Et la session de l’an passé ?

En 2018, nous avons reçu 885 manuscrits lors de l’ouverture de notre session annuelle de janvier, changement de méthode dont nous sommes satisfaits. Nous y avons trouvé une plus large proportion de fantasy (50 %) que de science-fiction (40 %) et assez peu de fantastique (10 %), sans compter les inclassables…
Plusieurs textes nous ont semblé prometteurs, mais souvent il leur manquait un petit quelque chose pour être publiables. N’hésitez pas à persévérer, à retravailler vos textes ou à en écrire d’autres.
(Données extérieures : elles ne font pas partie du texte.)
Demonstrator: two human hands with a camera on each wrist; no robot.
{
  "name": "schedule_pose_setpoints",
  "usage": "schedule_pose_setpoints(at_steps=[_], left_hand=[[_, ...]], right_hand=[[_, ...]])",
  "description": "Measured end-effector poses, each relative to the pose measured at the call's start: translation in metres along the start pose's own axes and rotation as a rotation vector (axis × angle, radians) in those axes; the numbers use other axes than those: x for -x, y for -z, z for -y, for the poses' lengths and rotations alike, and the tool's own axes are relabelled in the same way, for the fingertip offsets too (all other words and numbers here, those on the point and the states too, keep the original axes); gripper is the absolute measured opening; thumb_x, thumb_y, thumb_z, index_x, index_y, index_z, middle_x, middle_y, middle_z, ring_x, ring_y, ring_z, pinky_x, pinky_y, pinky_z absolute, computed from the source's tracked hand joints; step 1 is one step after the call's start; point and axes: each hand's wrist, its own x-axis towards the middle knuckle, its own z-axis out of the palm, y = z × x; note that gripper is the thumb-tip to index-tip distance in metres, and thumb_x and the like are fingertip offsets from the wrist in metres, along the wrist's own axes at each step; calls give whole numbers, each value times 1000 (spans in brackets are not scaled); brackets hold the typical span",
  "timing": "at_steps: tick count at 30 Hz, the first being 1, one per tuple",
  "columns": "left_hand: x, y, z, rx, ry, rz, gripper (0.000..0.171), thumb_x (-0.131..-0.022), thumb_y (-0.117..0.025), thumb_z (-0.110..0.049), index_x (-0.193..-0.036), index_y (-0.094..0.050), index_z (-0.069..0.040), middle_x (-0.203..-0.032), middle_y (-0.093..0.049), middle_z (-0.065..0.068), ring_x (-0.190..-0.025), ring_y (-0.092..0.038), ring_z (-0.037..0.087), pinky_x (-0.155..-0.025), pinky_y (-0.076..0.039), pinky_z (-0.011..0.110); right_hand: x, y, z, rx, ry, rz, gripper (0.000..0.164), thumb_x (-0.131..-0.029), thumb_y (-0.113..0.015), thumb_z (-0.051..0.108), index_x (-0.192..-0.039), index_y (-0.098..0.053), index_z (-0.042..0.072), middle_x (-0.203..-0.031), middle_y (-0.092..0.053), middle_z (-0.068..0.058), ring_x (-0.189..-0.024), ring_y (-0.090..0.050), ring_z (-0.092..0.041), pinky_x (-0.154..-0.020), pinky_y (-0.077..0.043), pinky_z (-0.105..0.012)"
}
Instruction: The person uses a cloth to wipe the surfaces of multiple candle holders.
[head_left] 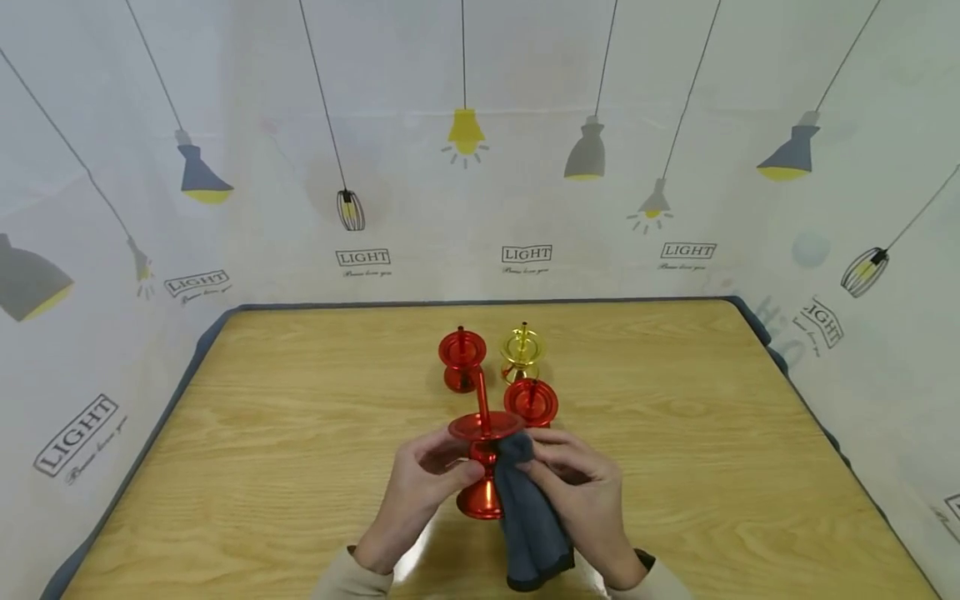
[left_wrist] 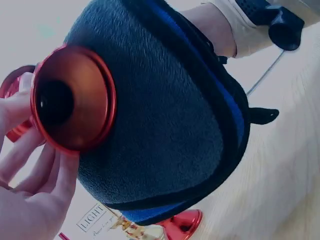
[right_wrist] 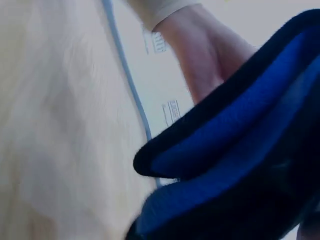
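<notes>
My left hand holds a shiny red candle holder by its stem, thumb on the near side, a little above the table. The holder has a flared base, a shallow dish and a thin upright tube tilted slightly left. My right hand pinches a folded dark grey-blue cloth against the holder's right side, just below the dish. In the left wrist view the hollow underside of the red base faces the camera, with the cloth behind it. Blue inner folds of the cloth fill much of the right wrist view.
Beyond my hands stand a red candle holder, a gold candle holder and another red one, partly hidden by my right hand. The wooden table has a dark edging, with a lamp-printed white sheet around it.
</notes>
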Motion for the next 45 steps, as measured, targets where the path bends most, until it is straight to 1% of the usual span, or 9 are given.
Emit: schedule_pose_setpoints(at_steps=[4,8,14,18,26,30,36,41,45], left_hand=[[0,4,3,64,2,78,50,-93,-76,-19,-122,-62,18,-109,-75,-6,-101,-70,10,-88,-57,27],[0,-1,0,-16,13,-16,40,-91,-77,-16,-119,-68,11,-103,-76,-4,-93,-71,9,-82,-58,25],[-2,-12,0,-143,-80,-97,24,-88,-77,-4,-109,-72,4,-105,-74,20,-89,-72,12,-81,-60,29],[-4,-12,0,-126,-52,-89,27,-87,-81,-9,-110,-72,2,-104,-75,18,-89,-73,13,-82,-60,30],[-2,-3,3,187,36,81,15,-93,-76,-22,-106,-74,-13,-105,-72,-4,-98,-66,10,-87,-55,26],[-1,-2,0,177,29,92,18,-95,-73,-18,-112,-74,-12,-106,-73,-5,-98,-66,9,-88,-55,25],[1,-11,-9,2,28,-88,33,-89,-77,-8,-116,-66,6,-99,-73,-3,-93,-70,13,-85,-58,26],[6,-25,-11,-85,-97,-169,26,-86,-77,0,-110,-69,5,-99,-73,3,-90,-72,13,-83,-60,29],[7,-30,-11,-112,-90,-197,28,-82,-83,-4,-107,-73,-3,-97,-74,3,-87,-72,15,-82,-60,31]], right_hand=[[0,3,0,-48,-120,5,22,-84,-71,-16,-105,-75,-9,-115,-75,0,-109,-70,-16,-87,-59,-28],[0,2,-1,-38,-166,-52,22,-84,-72,-15,-105,-76,-9,-114,-75,-2,-109,-70,-17,-86,-60,-29],[2,-3,-2,91,75,-79,32,-76,-74,-23,-104,-76,-8,-111,-75,-8,-101,-74,-16,-79,-60,-27],[3,-4,-1,75,143,-67,34,-75,-73,-25,-105,-75,-9,-112,-75,-9,-102,-74,-16,-80,-60,-26],[3,-1,1,-29,-94,-73,26,-82,-72,-17,-105,-76,-7,-111,-76,-3,-104,-72,-17,-82,-60,-28],[2,-2,2,-53,-177,-80,23,-83,-73,-14,-105,-76,-7,-111,-76,-5,-105,-71,-18,-83,-60,-29],[1,-1,0,3,-1,-66,27,-80,-71,-20,-105,-74,-11,-113,-75,-6,-103,-73,-18,-81,-60,-27],[-1,0,3,43,200,-43,35,-75,-71,-27,-106,-74,-11,-114,-74,-13,-105,-73,-19,-83,-60,-27],[-1,0,6,36,234,-32,35,-75,-72,-27,-106,-74,-11,-114,-74,-15,-106,-73,-20,-84,-60,-27]])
Faites-vous plaisir, surtout.
Un dernier conseil, le plus important selon nous : lisez ! Inspirez-vous, baignez dans les récits de vos prédécesseurs. Pierre Bordage, Michael Moorcock, Guy Gavriel Kay, Orson Scott Card, Ursula K. Le Guin, Jean-Marc Ligny, Becky Chambers pour n’en citer que quelques-uns. Il y a l’embarras du choix.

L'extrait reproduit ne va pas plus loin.